And you might look into a feed with less carbs/molasses/corn, if she is getting that. And just because you haven't changed her feed, doesn't mean it is reacting same way now as it did years ago, OR that company didn't tinker with the formula and it is very different.

But feed/hay will cause some major changes in horses, and is one of the easiest things to fix too.

I've known TWH/Racking Horses that got like this on crimped oats, and a QH that would be hanging from stall rafters after one flake of peanut hay. Just climbing out of his skin.

Worth a try. Keep a notebook of what you are trying and what you are seeing with her, so you can have a record of changes.


----------



## bellagris (Dec 6, 2010)

Did she have a lot of time off? If you're not graining her up she definitely sounds her bound and barn sour (unless she is losing eyesight, then she could be nervous, have you had this checked?) If she is just being herd bound, I would put her in another pasture with other horses or alone to start to break that up a bit. I would ride her away from the barn and make her go forwards non-negotiable...as for turning around and the ride home, when she tries to run home I would turn her right back around and ride her in the opposite direction until she stops acting up. Then I would stop for a moment, turn around and start back towards home again...if she acts up, turn right back around and ride the other way until she is calm.
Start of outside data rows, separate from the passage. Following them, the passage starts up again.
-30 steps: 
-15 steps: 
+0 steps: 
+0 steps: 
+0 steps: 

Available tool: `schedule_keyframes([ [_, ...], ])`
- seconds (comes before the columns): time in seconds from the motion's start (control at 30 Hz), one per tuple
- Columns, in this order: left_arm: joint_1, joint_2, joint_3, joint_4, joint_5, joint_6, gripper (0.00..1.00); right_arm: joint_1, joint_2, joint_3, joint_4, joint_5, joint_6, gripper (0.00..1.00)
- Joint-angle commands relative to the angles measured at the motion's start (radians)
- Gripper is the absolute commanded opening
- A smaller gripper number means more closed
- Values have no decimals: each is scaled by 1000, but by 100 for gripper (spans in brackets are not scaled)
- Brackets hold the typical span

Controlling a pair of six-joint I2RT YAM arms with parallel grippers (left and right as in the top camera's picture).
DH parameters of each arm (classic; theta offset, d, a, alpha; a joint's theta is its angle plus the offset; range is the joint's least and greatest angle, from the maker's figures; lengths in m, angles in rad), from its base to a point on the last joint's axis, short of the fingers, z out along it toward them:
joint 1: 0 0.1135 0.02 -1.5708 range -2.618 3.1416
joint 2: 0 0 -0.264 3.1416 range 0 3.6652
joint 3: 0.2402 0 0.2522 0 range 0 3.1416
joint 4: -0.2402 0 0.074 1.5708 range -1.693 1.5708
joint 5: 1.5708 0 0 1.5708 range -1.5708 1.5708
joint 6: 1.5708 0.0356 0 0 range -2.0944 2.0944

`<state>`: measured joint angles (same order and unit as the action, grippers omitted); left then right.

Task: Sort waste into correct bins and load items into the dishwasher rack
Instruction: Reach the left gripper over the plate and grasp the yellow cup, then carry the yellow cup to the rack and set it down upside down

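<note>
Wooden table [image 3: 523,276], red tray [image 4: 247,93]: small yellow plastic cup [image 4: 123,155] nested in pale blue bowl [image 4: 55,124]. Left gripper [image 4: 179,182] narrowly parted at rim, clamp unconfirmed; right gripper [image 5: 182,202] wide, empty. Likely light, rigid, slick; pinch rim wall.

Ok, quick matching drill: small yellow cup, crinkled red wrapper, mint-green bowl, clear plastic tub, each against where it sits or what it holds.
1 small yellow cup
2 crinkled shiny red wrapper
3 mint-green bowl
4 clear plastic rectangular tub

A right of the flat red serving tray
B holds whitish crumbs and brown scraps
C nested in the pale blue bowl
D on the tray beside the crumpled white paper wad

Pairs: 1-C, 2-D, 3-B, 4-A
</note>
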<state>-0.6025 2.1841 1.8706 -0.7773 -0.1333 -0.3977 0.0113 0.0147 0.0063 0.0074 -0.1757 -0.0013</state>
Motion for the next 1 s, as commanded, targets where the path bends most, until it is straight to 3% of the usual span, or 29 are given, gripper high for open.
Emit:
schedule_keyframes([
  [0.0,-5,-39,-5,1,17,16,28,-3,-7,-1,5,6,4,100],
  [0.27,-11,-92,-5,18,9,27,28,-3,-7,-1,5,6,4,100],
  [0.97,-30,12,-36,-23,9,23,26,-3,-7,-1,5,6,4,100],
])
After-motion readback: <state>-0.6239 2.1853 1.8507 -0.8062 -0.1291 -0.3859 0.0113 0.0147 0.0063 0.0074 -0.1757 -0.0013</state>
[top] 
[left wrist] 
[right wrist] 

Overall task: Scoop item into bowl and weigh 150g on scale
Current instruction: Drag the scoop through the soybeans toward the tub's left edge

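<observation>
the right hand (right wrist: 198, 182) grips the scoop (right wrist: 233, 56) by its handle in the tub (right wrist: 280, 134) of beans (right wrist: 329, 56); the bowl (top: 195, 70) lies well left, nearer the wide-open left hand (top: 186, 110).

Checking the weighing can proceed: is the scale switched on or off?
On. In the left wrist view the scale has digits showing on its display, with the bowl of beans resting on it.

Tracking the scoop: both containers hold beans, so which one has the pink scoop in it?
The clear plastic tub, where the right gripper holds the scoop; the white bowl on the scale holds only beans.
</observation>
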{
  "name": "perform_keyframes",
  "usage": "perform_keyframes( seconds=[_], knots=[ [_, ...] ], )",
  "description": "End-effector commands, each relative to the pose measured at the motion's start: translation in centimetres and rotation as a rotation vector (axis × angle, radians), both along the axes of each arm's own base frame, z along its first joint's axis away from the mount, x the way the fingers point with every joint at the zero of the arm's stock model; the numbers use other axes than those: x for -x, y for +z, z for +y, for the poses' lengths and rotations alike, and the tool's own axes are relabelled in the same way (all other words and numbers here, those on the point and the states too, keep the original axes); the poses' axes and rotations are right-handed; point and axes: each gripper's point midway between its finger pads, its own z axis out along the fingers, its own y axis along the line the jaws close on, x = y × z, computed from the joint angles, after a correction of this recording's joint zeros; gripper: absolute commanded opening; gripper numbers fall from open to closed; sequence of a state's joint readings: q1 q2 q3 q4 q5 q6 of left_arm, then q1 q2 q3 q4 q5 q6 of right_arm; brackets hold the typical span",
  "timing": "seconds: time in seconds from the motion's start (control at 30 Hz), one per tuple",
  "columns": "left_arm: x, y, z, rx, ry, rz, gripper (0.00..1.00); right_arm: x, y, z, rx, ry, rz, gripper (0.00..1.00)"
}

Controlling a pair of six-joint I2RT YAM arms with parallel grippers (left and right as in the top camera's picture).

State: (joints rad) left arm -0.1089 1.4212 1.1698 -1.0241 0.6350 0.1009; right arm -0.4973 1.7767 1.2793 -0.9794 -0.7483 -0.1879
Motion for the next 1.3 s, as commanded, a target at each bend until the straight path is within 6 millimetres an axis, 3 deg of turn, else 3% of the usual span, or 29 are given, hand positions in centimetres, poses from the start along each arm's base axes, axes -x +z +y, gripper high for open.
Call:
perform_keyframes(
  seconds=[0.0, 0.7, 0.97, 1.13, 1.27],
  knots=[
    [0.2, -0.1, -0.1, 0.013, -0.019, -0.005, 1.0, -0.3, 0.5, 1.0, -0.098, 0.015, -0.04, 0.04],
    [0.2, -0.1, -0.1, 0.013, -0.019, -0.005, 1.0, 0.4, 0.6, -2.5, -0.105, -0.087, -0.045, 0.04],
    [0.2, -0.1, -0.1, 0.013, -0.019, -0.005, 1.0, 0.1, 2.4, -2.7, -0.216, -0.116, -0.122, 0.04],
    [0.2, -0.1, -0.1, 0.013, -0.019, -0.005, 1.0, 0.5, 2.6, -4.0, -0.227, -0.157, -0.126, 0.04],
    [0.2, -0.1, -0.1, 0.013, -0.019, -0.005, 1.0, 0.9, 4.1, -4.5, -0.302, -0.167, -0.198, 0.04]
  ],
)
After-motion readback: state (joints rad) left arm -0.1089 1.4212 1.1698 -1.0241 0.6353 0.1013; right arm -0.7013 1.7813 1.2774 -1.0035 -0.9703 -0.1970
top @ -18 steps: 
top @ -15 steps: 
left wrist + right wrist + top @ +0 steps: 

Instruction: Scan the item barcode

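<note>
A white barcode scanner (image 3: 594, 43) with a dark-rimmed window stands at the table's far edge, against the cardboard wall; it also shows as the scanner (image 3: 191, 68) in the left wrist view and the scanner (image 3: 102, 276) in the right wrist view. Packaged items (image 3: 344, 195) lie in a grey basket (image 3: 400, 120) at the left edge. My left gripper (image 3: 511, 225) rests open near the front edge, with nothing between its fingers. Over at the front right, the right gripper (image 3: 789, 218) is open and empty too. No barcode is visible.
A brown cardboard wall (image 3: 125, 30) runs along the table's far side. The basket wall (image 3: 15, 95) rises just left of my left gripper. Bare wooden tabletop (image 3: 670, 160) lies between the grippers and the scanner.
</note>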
Repeate, Repeat, Repeat lol...you could be in for a long ride, but if you go until she is tired of fighting or until she is pooped either way she will walk home slowly at the pace you're asking. 

When my mare tries to take off with the other horses on the way in or run away from something (rather than just run home), I spin her until she stops then make her walk. She tries to take off, I spin her and let her stop and calm then mpove out again. I find the repeat button very effective. :0 )


----------